Одетая в страшно истертые джинсы и темный свитер, она никак не походила на дочь нефтяного магната, только пирсинг на пупке и татуировка на левой ягодице в виде змеи, хватающей свой собственный хвост, да необычная розовая стрижка, выполненная шахматными квадратами еще как-то могла свидетельствовать об неординарности ее чудного поведения…
Через час мы действительно напились «Мартини» и улеглись в постель. Как девочка только что почувствовавшая вкус любви, она в постели была потрясающе ненасытна!
Впрочем, картина нашей совокупности сама по себе может потрясти любого невинного зрителя.
Все же эту девочку нельзя забыть. Ее можно помнить как вечный прототип Мнемозины, только превратившийся из Мнемозины-жертвы в Мнемозину-покровителя. Нежнейшая глубина ее тела, как и благородный овал лица, все в ней необычайно тонко совпадало с ритмом нашего движения вокруг любовной оси, оси Рождения и Смерти.
– Я люблю тебя, – прошептала она, и, вскрикнув, поцеловала меня, кусая с безумством мои губы. Ее необычайно толстые губы притягивают в самую сердцевину ее души, ее голоса…
В ее объятиях я становлюсь органом в органе, я ощущаю учащенный пульс ее матки, ее округлость вырастает как цветок, щедро поливаемый водою… Семя как вода, струится по контурам нашего с ней исчезновения… Она пытается заслонить собой Мнемозину, но всего лишь на один волшебный миг ей это удается.

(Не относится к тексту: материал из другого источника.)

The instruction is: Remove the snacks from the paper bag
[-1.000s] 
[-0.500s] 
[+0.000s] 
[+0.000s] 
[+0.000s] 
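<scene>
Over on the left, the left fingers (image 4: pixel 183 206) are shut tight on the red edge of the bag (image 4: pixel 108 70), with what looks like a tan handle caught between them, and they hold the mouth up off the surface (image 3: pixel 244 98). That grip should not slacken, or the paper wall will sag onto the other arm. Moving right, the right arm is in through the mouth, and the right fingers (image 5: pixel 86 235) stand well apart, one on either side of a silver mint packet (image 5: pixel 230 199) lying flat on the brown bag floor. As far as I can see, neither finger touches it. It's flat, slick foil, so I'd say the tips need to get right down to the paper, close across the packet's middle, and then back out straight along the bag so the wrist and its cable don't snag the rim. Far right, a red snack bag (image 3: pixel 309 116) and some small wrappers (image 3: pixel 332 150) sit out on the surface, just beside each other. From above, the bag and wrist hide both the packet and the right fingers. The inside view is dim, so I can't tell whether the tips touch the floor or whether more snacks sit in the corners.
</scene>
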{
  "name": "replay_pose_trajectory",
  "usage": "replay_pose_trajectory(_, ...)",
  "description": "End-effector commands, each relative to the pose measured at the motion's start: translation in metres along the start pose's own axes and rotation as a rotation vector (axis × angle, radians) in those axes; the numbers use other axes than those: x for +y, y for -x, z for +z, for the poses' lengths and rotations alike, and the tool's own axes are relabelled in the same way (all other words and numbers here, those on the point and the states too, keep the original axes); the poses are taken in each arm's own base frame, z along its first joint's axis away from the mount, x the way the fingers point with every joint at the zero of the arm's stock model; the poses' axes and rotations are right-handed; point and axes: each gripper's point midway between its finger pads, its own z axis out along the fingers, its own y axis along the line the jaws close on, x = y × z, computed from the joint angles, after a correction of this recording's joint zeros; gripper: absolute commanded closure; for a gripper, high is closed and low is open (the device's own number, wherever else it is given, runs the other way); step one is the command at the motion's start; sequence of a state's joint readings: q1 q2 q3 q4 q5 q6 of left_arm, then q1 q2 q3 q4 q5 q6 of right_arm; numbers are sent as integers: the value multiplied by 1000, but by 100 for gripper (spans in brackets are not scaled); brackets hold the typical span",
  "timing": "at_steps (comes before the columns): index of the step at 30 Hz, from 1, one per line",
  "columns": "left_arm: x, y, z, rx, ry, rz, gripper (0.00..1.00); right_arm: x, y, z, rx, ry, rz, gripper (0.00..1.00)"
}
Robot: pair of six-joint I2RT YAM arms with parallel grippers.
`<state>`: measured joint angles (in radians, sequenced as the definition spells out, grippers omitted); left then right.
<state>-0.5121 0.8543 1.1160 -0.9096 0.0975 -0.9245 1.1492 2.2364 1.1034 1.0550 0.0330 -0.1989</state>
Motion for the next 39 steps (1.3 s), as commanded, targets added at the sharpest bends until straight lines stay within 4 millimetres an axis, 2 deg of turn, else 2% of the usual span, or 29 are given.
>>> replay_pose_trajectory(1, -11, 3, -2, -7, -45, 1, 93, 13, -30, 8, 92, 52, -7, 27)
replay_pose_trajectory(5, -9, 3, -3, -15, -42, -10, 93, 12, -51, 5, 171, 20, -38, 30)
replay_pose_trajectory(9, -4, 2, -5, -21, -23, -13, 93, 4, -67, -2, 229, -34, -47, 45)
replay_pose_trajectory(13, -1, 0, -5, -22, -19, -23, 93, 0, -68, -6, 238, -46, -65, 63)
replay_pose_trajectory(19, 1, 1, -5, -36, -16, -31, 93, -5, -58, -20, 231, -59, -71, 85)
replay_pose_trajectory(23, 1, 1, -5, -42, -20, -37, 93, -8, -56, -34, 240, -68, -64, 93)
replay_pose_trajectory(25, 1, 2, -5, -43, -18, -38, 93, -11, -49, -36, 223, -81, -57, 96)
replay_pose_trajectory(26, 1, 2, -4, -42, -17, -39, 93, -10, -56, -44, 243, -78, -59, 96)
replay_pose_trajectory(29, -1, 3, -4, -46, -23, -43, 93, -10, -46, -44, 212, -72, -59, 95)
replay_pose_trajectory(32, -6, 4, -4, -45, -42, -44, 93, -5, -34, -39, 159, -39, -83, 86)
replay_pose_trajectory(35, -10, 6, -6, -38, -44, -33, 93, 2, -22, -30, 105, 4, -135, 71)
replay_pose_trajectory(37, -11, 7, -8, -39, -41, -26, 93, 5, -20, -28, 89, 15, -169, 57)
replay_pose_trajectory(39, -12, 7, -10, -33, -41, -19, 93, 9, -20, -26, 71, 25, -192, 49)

У каждого своя красота, и через ее губы, ее плоть в меня входит ее красота, я ощущаю ее вкус, цвет, движение, звук, нежность и всё…
Она действительно перепила «Мартини» и крепко уснула, а я переписал номер ее сотового телефона, взял в руки свою одежду и тихо на цыпочках вышел из комнаты.
Удивленная администраторша с явным презрением взирала на меня, стоящего в трусах и стыдливо одевающегося у нее на глазах в коридоре.
– Вы другого места себе не нашли?! – возмутилась она.
– В других местах рождаются проблемы, – вздохнул я, и кое-как, выдержав ее нервический взгляд, и подтянув у себя на шее красный шелковый галстук, спокойно прошествовал по коридору к лифту.
Кругом уже расстилался розоватый призрак рассвета.
Свежий ветер отрезвлял меня, и что-то еще недосказанное и недовершенное благоговейно трепетало во мне, будто я в этих розовых сумерках сумел наконец-таки разглядеть облик нашего великого Творца, а заодно с ним и наше непорочное зачатие, от которого так упрямо открещивались иудеи и мусульмане… И все остальные, кто не видел в женщине чуда…
Мой уход из гостиницы напомнил мне исход евреев из Египта, а потом уже из СССР.
– Почему-то всегда там, откуда уходили евреи, гибла или портилась цивилизация! Возможно, они несли вместе с собой какое-то проклятие! Может, поэтому нас так нигде и не любят?!
– Чушь собачья! – сказал Борька Финкельсон. К нему я явился, как в старые добрые времена, с бутылкой дешевого портвейна, вроде как напомнить о нашем веселом прошлом.
Борис нянчил сына один. Его маленький Фима ползал по полу как маленький толстый медвежонок. Люба была в гостях у своей матери. На этот раз он более внимательно отнесся к моему рассказу о моих семейных проблемах.
– Быть беременной и симулировать безумие, да еще склонять к этому своих родителей, – покачал головой Борис, – для этого надо очень сильно ненавидеть тебя! Правда, как говорят, от любви до ненависти один шаг! Так, что дерзай! Дерзай!
– Чего дерзать-то?! – не понял я.
– Для человека ничего невозможного не существует, существуют только препятствия для проникновения вглубь! – Борис чокнулся со мной, и мы выпили наш старый любимый портвейн «777».
– А в той глубине любая ложь может оказаться правдой! – продолжил свою задумчивую речь Борис, но в это время Фима заорал как резаный!
– Обоссался! – спустился на землю Борис, и присев на корточки, стал менять своему Фиме памперсы.
Фима продолжал орать от ощущения своей мочи как от чего-то невероятного, но когда Борис все поменял, опять затих и с любопытством стал ползать, разглядывая и хватая в руки все, что ему попадалось на глаза.
– В общем, тебе надо возвращаться домой и делать вид, что ничего не случилось, – вздохнул Боря, наливая «777» по полному стакану. – Конечно, твоя невозмутимость только прибавит ненависти твоей Мнемозине, но когда-нибудь она сама устанет от своей ненависти и сдастся! А родителей ее гони в шею! Есть у них дом в Подмосковье, пусть они там и живут! И не лезут не в свои дела!